Fig. 2 Molecular structure of compound 2: (a) the asymmetric structural unit; (b) diagram to show the distances between the D–A units; (c) the hydrogen-bonded network of the lattice water molecules and HCPBPY cations; (d) the hydrogen-bonded network of the lattice water molecules and H₂BTEC anions.

2.3. Structure of [HCPBPY]₂·[H₂BTEC] (3)

Light and heat activate the reversible photochromic transformation of these D–A complexes in solid state. As 2 is a pentahydrate complex, it is necessary to investigate its thermal behavior. Interestingly, crystals of 2 undergo an irreversible transformation to yield 3 when heated at 130 °C for 2 hours. This process shows no obvious changes in the appearance of the sample. Single-crystal X-ray crystallographic analysis reveals that all lattice water molecules are removed from the structure. And the space group of 2 changes from P1̄ to P2₁/c for 3. The structural transformation results in rearrangement of the D–A building blocks. The distances between the carboxyl groups and the pyridinium vary from 3.393 Å to 3.525 Å. Each H₂BTEC molecule is surrounded by four HCPBPY molecules and they are hydrogen-bonded in O–H⋯N (O–H⋯N = 2.650 Å) and O⁻⋯H–O manners (O⁻⋯H–O = 2.476 Å) to build up a 2D supramolecular network. Finally, the 2D nets interweaves with each other by π–π stacking forces to generate a dense packing network with a shortest distance of 3.502 Å between the adjacent supramolecular nets (Fig. S3, see ESI†) (Fig. 3).
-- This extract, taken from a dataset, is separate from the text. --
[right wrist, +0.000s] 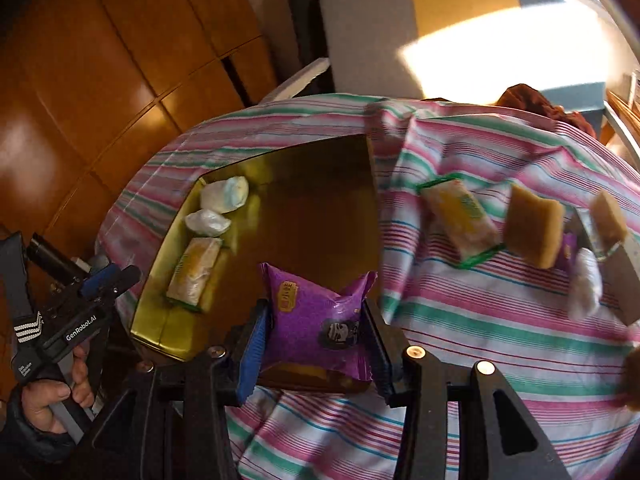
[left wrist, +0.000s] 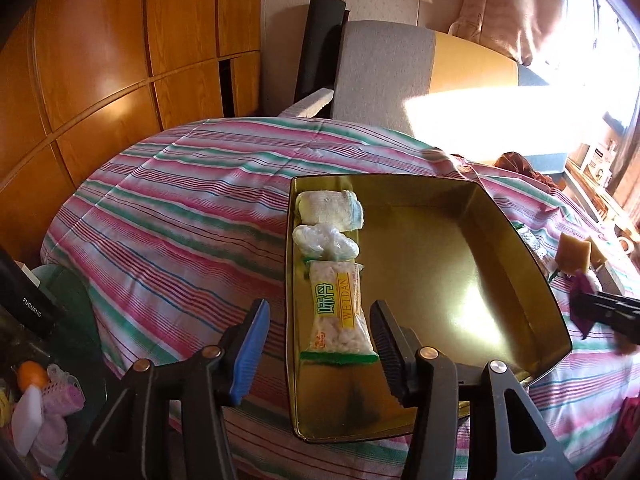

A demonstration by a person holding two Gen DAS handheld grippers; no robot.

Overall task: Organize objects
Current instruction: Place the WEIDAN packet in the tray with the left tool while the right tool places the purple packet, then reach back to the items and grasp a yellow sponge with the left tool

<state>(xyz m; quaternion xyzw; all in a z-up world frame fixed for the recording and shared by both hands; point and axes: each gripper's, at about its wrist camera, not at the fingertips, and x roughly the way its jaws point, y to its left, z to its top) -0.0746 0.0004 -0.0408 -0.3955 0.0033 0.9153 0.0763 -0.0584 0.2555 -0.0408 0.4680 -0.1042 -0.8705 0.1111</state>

Fig. 3 Molecular structure of compound 3: (a) the asymmetric structural unit; (b) diagram to show the distances between D, A units.

2.4. TG, IR and XRD data

Thermogravimetric analyses (TGA) are performed on polycrystalline samples of these three compounds to investigate their thermal stability (Fig. 4). For 1, an obvious decomposition was observed at 220 °C, corresponding to the destruction of the supramolecular framework. For 2, two clean and well-separated weight loss steps are observed. It gives an obvious weight loss 9.99% in the first region (90–120 °C), suggesting the removal of five lattice water molecules per formula unit (calc. 10.03%). After the first weight loss, the TG curve of compound 2 are similar to that of compound 3, which supports the result of the crystal transformation.
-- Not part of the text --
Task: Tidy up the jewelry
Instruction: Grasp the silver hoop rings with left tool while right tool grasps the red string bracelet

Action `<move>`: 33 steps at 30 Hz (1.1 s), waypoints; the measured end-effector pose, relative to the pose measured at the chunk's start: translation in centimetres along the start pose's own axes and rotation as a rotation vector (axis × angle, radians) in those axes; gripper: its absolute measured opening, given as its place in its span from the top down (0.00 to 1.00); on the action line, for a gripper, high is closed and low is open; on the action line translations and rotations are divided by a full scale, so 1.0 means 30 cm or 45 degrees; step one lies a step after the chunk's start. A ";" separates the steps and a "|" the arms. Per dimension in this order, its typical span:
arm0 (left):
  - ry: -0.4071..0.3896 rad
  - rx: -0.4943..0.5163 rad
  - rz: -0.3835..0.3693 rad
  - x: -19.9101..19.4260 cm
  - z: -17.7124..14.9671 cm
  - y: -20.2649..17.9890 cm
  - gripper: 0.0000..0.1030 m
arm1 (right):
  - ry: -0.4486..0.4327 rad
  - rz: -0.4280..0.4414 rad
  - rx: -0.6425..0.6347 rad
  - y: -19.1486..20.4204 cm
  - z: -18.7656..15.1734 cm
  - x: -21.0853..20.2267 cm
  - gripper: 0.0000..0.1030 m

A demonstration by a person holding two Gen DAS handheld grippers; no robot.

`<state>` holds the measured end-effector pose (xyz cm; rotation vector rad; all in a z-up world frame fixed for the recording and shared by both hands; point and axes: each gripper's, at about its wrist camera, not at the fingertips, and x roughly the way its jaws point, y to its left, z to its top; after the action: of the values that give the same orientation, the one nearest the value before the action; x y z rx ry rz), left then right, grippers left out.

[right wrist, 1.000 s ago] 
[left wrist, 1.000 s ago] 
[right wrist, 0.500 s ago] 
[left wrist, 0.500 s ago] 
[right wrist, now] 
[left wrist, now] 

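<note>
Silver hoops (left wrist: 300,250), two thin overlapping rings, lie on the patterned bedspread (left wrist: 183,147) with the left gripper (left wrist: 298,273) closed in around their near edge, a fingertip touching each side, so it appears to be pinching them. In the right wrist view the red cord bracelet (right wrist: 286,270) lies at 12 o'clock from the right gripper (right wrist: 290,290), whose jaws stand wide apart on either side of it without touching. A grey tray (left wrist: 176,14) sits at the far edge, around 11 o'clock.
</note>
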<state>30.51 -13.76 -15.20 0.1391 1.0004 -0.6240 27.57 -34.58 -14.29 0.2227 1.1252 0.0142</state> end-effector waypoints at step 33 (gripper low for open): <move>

Fig. 4 The TGA diagram for the three D–A complexes.

The IR spectrum of 1 shows the presence of a characteristic N–H stretching band at 3489 cm⁻¹, confirming the protonation of the pyridine ring in H₂CPBPY molecule (Fig. S4, see ESI†). The sharp peaks around 3420 cm⁻¹ and 3398 cm⁻¹ can be assigned to the O–H bonds of H₂CPBPY and H₂BTEC. A sharp carbonyl C=O peak for carboxylic acid is observed right around 1703 cm⁻¹. For compound 2, its IR spectrum shows broad bands centered at 3446 cm⁻¹ due to O–H stretches of lattice water. The peak at 1697 cm⁻¹ is C=O stretch. For compound 3, the peak at 3446 cm⁻¹ disappear entirely, which supports the removal of water molecules. The band of O–H absorption occurring around 3100 cm⁻¹ is attributed to the strong hydrogen-bonding between the D–A units. And the peak at 1705 cm⁻¹ is the carbonyl stretching absorption. These data are well consistent with the results of the single crystal data.
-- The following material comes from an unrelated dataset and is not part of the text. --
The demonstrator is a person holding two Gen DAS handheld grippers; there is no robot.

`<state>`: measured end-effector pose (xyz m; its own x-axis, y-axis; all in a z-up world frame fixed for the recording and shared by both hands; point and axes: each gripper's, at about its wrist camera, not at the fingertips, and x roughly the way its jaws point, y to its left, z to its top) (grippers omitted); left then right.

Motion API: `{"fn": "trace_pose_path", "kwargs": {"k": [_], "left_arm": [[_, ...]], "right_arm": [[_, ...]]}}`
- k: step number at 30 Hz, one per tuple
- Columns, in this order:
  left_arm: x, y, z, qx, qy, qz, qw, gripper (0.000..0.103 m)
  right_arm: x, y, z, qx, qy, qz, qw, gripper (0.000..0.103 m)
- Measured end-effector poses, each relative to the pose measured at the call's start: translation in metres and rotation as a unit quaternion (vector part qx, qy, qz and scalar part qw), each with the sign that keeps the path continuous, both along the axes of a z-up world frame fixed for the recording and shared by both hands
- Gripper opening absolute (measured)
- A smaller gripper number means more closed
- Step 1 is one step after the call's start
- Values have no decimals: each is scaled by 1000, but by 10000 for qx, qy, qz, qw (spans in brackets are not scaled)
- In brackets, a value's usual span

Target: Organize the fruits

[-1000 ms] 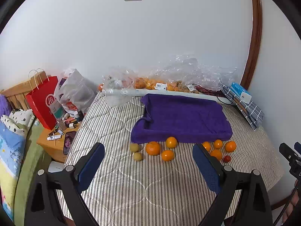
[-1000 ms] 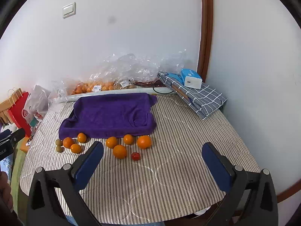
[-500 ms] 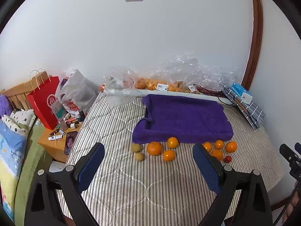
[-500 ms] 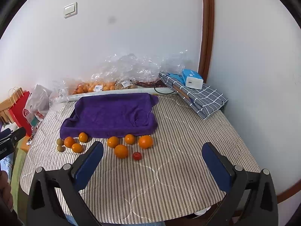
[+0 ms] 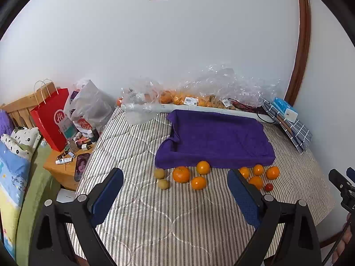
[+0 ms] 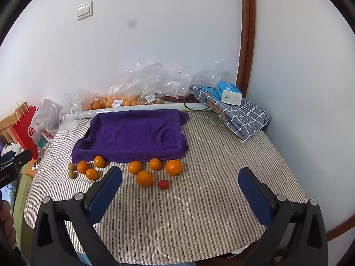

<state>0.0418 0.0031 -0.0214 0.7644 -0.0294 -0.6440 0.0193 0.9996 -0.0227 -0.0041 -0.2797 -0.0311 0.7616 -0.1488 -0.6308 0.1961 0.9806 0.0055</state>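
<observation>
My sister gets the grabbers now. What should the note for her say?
Left gripper: open, holding nothing, above the striped cover.
Right gripper: open, holding nothing.
Fruit: seven oranges, two greenish fruits and one small red fruit lie on the striped cover, in front of the purple towel-lined tray.
Done: nothing; the tray has no fruit in it.
Left: all ten loose fruits, probably into the tray.

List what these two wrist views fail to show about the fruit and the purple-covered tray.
- Tray under the purple towel: both views, cloth covers it; material and depth unknown.
- Bagged fruit by the wall: crumpled clear plastic hides its count.
- Two greenish fruits: right wrist view, too small to identify.
- One orange: left wrist view, partly behind the left gripper's finger.
</observation>
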Motion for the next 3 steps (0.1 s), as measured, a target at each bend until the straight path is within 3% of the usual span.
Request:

The PXRD patterns of 1, 2 and 3 are in good agreement with the simulated XRD-patterns obtained from single crystal data (Fig. S5, see ESI†). These results indicate that the bulk samples of them have high phase purity and crystallinity. No significant changes in the PXRD patterns of 3 are observed after either soaking the sample in water or placing it in a hot humid place, indicating the structural transformation is irreversible.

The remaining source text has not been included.